If you have ever done any kind of research into this disease you will know that there is all kinds of information to be found, most of which will say that the cause is unknown and that there are many potential types of ways to treat it, some conventional, some not so conventional. Because of this, it can be tricky to find providers who treat the disease. Research has come a long way on it and is continuing to carve a trail for the treatment of Fibromyalgia. In fact, I spoke to the medical director at the University of Colorado Executive Health Program yesterday as I was looking at going to see them - he pretty much reminded me that this disease is SO hard to treat and said that his particular program was not for me. This sent me for a full day of tears..........only because it was just another brick wall put up in front of me, and I'm so tired....so stressed.....so sick of being sick! I couldn't help it and I just broke down. My poor kids and husband are enduring a lot with all of this as well. My son sat with me at one point last night and said to me "Mom, you are so strong, and you can beat this thing........I know it's hard but you just have to believe! Believe that you will get through this and get better and you will! Remember, there are people out there who beat cancer, because they believe they will" - what an amazing child - he's only 9 and has such a grasp on life.

One thing that is of a concern too is that there are other diseases that cam mimick Fibromyalgia and CFS - such as Lupus, Multiple Sclerosis, Lyme Disease, Candida infections...and the list goes on - I'm at the point that I just don't know if I truly have fibromyalgia/CFS or if something else is lurking in my body that just hasn't been discovered as of yet. Being that I am in a constant stage of feeling sick...not so much pain at this point, just like I'm coming down with the flu all the time........feeling crappy day in and day out definitely takes a toll on you....if you have this terrible disease then you know exactly what I'm referring to...if not...you just have to take my word for it and know that when I say I don't feel good....I REALLY DON'T...........
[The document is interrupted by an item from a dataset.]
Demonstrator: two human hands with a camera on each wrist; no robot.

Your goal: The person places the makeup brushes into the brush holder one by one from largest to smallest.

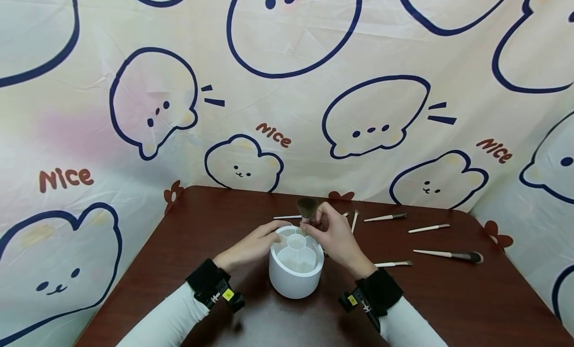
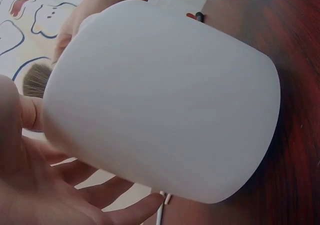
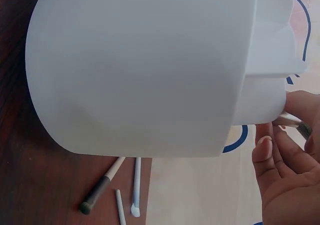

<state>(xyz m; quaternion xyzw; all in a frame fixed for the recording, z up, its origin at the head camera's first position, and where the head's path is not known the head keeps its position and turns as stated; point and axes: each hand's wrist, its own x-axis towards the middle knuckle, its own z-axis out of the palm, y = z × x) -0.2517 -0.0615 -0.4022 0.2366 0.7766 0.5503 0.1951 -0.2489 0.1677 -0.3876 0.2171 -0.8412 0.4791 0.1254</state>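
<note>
A white round brush holder [image 1: 293, 283] with an inner divider stands upright on the table. My left hand [image 1: 254, 246] grips its rim at the left, thumb over the edge; in the left wrist view the fingers [image 2: 107, 190] spread along the outside wall. My right hand [image 1: 337, 236] pinches a makeup brush [image 1: 307, 206] at the holder's far right side. Its wide dark bristles point up, and its lower handle is hidden behind the fingers and rim. The right wrist view shows the divider [image 3: 272, 47] rising above the outer wall.
On the dark wooden table [image 1: 215, 212] lie several more brushes. A large one [image 1: 448, 255] is at the right, with slimmer brushes [image 1: 385, 218] behind and a small brush [image 1: 393, 263] by the right wrist. A patterned cloth [image 1: 278, 102] hangs behind the table.
</note>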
Even though you might see me out at the pool with the kids, out at the grocery store......out at a fabulous fun Slumber Party for a client.....you might see me at the Park or walking my dogs with my husband.........you might see me and think to yourself "well she doesn't look like she is suffering".....but inside and all the time I am just not what I use to be. I honestly feel, deep down, that what I have could very well be Fibromyalgia - but I also feel there is more to it than JUST that......and that's what I'm on the search for. I am on a mission and will go to the end of the world to find out what is going on and how to fix it. This is a fight that I'm not giving up on...although there are many times I just want to say "I GIVE UP" and go crawl under a rock.....it's easy for people to forget...I see it happen all the time....I've lost some friends because I can't be out and about with them....I decline going out with them because I just don't have the energy to do it. I hate it...I hate this disease....I HATE THAT I'VE BEEN PUT TO THIS CHALLENGE! But regardless of how I feel about it, it is what it is and I have to find a way to get through it, learn to live with it and find a way to be here for my family for many more years.

One more thing - I had a few people ask me if I've been juicing and sadly the answer is no - if you recall, my juicer broke, I ordered a replacement part which I still don't have as the company said it's on backorder - so I stopped juicing for that reason and the fact that I didn't notice it making much of a real difference overall.......I may take it back up if I ever get this replacement part to my juicer.....the replacement juicer I purchased wasn't cutting it so between all that, I just kind of fell off the juicing wagon.....I might just have to get back on it though - it takes a lot of will power to keep at it that I'm just not sure I have in me right now with everything else going on......plus, if I'll be traveling then that will cut right back into my efforts - so I might hold off until I get a handle on what the immediate future holds for me......

I'll post an update later after my appointment - hopefully it'll be a great update with a referral to the Mayo Clinic!